In a free and equal society, even one where equality before the law permits unlimited inequality in other respects, pretty much everyone finds it contemptible to treat others with a contempt they don’t deserve. When treating others with undeserved contempt is universally found contemptible, we give ourselves permission to show contempt for others by believing they showed contempt for us first. Blues believe angry reds showed contempt for blues first. Angry reds believe blues showed contempt for them first. Purples are stuck in between, increasingly aware that angry reds’ contempt for blues includes purples for their blue attributes, and usually pretty sure that blues’ contempt for the “angriness” of reds includes purples as well. What everyone seems to agree on is that their own contempt is merely a reaction to the other guy’s contempt, which is about the most disagreeable agreement possible.
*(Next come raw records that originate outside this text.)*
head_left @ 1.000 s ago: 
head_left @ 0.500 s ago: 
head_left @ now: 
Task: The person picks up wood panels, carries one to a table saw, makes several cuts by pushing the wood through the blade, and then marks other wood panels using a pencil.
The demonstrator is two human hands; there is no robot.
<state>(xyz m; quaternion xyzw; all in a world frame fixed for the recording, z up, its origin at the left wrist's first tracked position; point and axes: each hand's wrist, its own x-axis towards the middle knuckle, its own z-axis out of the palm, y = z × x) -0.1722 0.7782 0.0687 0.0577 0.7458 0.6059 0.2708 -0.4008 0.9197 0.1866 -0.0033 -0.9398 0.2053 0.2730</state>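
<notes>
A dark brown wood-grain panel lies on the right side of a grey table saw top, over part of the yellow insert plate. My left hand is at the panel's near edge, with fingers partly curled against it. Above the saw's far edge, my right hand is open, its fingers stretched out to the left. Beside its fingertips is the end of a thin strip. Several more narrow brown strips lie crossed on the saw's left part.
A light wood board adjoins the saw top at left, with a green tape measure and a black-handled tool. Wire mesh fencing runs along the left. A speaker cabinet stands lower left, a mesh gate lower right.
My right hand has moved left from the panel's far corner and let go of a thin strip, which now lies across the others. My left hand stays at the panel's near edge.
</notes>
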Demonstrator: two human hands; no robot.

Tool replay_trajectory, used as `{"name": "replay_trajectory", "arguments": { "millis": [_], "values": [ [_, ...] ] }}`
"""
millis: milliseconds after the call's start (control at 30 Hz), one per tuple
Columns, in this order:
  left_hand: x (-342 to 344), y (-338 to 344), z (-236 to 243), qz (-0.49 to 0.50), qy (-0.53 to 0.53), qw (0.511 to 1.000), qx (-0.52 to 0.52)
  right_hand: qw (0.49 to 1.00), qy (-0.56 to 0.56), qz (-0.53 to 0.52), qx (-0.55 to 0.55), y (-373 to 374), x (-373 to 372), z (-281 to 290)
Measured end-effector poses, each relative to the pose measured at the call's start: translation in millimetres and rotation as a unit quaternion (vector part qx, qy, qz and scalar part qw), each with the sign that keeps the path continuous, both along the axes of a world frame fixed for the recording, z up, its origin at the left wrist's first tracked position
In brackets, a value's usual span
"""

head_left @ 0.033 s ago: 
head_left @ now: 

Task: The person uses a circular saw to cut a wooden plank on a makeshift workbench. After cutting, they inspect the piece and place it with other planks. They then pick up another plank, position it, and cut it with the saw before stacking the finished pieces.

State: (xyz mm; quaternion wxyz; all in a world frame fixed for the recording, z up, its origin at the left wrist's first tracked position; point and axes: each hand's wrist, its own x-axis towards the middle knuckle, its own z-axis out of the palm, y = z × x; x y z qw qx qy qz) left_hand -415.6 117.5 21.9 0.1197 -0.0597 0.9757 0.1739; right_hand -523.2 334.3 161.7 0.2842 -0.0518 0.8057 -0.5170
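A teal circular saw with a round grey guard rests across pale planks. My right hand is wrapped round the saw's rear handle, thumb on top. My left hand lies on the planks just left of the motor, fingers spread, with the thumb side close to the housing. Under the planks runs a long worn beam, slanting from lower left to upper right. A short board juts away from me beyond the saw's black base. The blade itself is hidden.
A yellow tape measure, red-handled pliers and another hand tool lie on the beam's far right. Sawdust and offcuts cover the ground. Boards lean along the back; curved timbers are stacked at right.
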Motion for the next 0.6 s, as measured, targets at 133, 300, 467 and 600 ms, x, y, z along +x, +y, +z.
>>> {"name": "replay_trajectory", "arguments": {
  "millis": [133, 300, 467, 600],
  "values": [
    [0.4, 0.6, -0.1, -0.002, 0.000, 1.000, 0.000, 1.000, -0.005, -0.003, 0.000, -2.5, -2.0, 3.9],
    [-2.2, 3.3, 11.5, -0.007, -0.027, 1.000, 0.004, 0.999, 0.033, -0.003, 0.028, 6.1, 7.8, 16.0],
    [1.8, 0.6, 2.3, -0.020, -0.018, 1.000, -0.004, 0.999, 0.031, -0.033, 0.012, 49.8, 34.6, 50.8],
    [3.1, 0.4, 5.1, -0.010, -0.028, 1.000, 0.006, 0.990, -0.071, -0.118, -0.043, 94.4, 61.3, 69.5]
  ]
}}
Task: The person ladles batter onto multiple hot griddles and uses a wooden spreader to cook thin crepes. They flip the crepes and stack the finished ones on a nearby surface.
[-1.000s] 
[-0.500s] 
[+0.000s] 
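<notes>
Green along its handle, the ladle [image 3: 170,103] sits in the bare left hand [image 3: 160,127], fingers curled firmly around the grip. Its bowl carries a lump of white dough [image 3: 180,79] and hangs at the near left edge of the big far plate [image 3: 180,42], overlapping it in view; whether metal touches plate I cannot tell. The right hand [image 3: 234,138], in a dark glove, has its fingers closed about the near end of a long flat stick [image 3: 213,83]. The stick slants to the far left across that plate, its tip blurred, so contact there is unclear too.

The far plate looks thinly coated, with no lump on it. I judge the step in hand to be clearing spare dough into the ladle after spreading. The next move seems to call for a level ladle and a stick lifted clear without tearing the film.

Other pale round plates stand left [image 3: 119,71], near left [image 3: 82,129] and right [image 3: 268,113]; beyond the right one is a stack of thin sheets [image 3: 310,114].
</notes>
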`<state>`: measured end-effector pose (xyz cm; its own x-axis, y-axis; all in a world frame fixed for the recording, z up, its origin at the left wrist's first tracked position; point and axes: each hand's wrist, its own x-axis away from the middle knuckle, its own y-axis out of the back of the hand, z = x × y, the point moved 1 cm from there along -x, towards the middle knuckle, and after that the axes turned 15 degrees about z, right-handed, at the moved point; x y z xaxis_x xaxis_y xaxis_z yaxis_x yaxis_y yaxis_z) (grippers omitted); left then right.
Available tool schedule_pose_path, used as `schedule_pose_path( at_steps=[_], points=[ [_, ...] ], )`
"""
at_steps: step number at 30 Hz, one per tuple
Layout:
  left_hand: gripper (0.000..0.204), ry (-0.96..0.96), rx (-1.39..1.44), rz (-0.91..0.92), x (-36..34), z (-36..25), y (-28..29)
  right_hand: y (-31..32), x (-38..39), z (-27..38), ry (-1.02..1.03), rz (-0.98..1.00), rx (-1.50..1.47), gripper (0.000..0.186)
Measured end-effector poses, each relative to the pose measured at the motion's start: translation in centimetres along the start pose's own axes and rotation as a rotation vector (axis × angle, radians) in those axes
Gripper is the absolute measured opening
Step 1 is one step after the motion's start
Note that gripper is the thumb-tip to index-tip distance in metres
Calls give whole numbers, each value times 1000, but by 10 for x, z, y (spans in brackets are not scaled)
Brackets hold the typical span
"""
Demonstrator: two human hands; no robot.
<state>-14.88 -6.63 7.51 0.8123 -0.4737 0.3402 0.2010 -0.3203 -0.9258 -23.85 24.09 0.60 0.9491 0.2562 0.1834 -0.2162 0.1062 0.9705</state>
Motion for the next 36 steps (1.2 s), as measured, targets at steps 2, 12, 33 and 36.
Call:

Fusionist conservatism has in the past referred to a fusion of ideologies. Different social classes might have been more or less attached to differing ideologies, but the focus was on a mix of ideas, traditionalist, libertarian, and hawkish. Conservatives today, though, are splitting into two tribes by cultural capital, purple and angry red, with the blue tribe’s tepid Epicurean, but nonetheless substantial, access to cultural capital coming between them. How to fuse these two tribes isn’t obvious. Deep purples with strikingly different ideologies from each other may nonetheless fall into affinity fairly easily, in part because past fusionism has been so successful, but also because neither is likely to feel dispossessed of the cultural riches the other one enjoys. Angry reds, on the other hand, do feel dispossessed, and while they blame blue elites for this, it’s hard for that blame to avoid including the purples, especially since, if you measure “blueness” by access to cultural capital (something I suspect many instinctively do), purples are even “bluer” than blues, their blue cultural access enriched by red-tribe teachings.

Purple hearts, for their own part, seem to risk a lonesome ardency which breeds despair. I don’t know how much of this lonesomeness stems from feeling like the odd warm heart stranded amidst cold blue hearts and how much of it stems from the high value that purples – often quite rightly – put on emotional reserve. I’m sure it’s usually a good thing for a heart aflame with love to be primly contained in an asbestos vest rather than flung about on one’s sleeve to catch random things afire and burn them down. But if Scruton is right about conservatives being united by love – and I hope he is – we often have obscure ways of showing it to one another, mutual contempt being the strangest way of all.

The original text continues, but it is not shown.